> [DIRECTIONS] Your answer must be every line of the data that contains "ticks".

> [RECORDS SHOWN]
Start of Block
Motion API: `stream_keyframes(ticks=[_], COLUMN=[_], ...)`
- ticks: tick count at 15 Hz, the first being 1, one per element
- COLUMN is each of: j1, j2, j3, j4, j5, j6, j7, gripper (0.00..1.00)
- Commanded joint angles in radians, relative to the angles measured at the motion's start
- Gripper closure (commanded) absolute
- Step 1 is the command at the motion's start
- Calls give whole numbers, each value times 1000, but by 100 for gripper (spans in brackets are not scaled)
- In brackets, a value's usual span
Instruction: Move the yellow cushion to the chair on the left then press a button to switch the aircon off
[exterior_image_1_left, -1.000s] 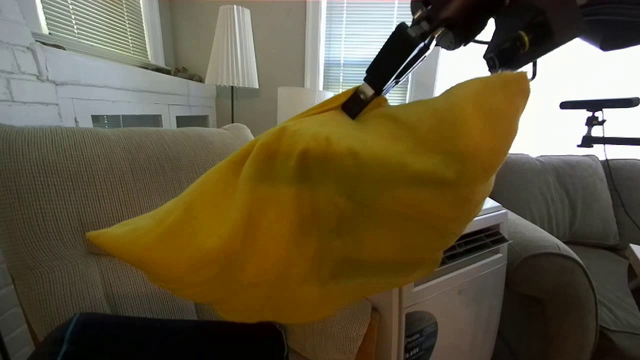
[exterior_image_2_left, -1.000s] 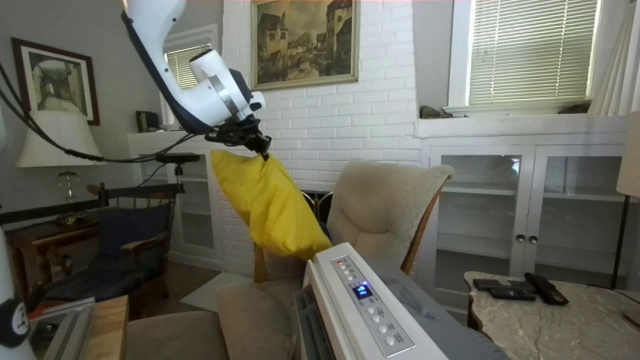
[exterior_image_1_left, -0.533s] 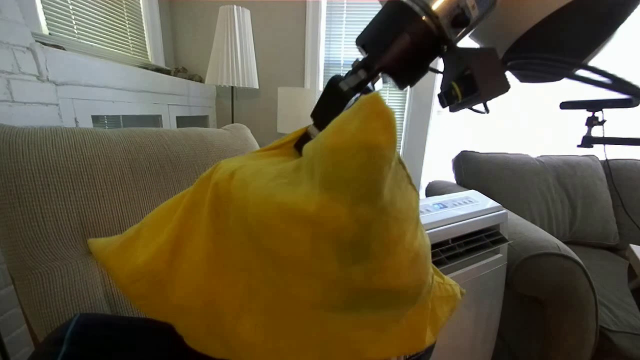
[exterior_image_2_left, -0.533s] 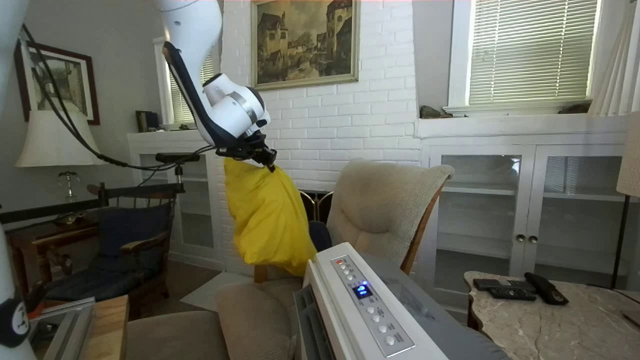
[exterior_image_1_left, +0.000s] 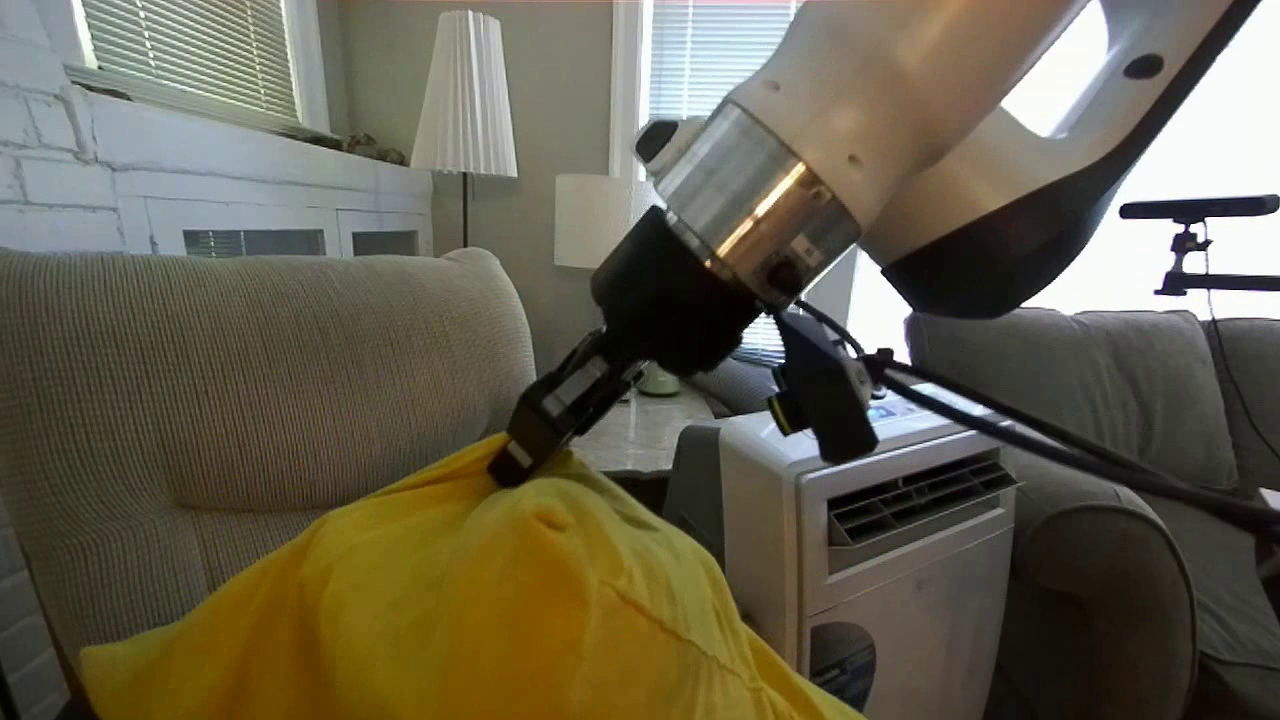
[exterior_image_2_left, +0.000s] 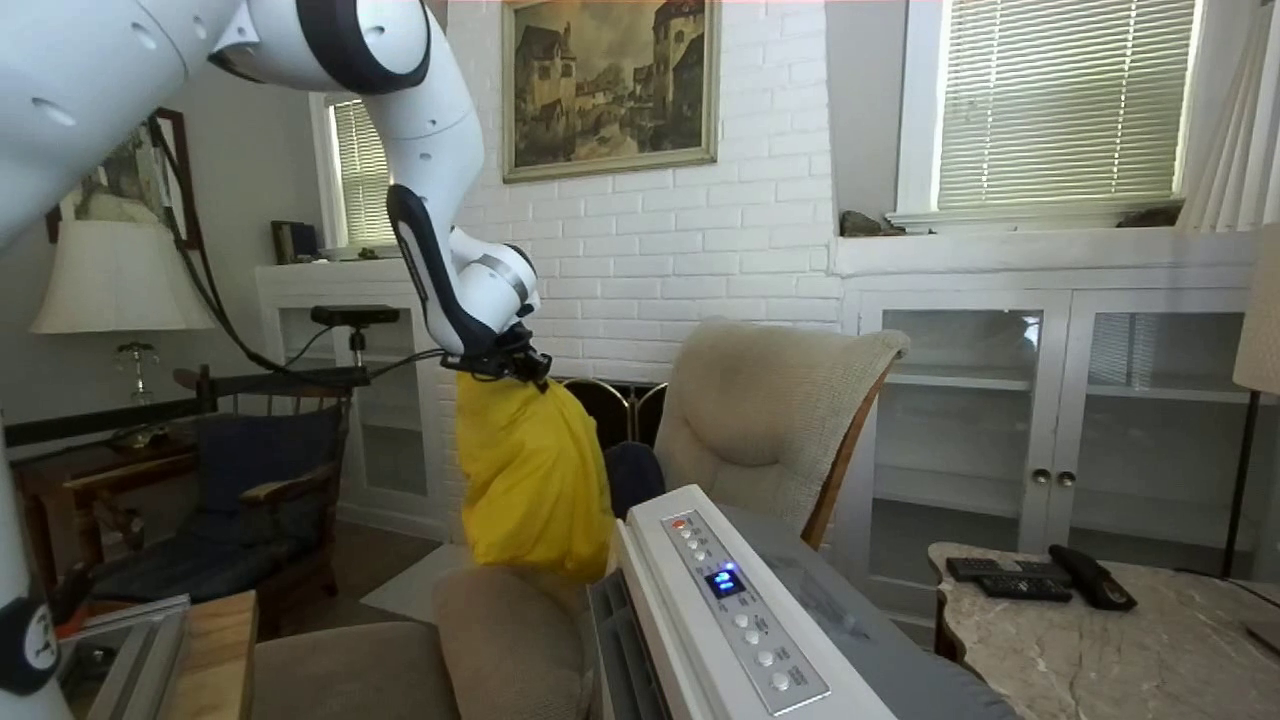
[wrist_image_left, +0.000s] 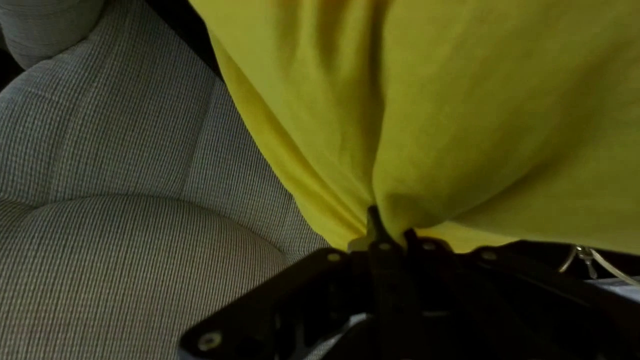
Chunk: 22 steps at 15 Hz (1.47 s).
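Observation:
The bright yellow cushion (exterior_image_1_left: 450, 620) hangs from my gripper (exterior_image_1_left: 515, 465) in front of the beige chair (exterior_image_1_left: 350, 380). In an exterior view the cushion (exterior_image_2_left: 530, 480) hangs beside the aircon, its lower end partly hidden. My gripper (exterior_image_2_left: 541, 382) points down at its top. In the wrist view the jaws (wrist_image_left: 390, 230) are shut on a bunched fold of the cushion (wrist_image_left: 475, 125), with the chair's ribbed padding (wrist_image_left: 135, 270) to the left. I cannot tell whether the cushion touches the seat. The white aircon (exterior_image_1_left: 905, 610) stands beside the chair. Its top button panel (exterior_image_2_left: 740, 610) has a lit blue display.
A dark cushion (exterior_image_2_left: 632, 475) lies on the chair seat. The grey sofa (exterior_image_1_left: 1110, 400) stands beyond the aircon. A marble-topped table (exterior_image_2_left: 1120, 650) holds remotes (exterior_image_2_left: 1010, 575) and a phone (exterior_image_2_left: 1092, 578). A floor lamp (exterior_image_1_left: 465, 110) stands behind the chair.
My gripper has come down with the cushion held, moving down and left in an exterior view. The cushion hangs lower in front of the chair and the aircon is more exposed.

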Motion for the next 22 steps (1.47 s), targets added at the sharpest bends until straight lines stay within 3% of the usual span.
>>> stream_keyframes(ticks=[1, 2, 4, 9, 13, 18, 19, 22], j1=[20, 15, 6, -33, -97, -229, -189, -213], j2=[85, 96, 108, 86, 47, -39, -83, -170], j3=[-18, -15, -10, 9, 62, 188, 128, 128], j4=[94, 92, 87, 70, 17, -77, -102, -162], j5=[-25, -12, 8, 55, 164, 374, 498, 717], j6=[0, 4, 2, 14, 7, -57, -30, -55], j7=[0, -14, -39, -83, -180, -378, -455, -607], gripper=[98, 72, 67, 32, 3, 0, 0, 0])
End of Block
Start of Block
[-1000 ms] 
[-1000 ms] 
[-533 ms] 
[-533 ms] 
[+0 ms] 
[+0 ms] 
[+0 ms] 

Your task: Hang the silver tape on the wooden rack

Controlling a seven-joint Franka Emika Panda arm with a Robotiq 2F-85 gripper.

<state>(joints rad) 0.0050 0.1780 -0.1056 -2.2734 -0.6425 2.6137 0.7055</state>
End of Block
> [RESPONSE TO THE TASK]
Motion API: `stream_keyframes(ticks=[_], COLUMN=[_], ...)`
- ticks: tick count at 15 Hz, the first being 1, one per element
>>> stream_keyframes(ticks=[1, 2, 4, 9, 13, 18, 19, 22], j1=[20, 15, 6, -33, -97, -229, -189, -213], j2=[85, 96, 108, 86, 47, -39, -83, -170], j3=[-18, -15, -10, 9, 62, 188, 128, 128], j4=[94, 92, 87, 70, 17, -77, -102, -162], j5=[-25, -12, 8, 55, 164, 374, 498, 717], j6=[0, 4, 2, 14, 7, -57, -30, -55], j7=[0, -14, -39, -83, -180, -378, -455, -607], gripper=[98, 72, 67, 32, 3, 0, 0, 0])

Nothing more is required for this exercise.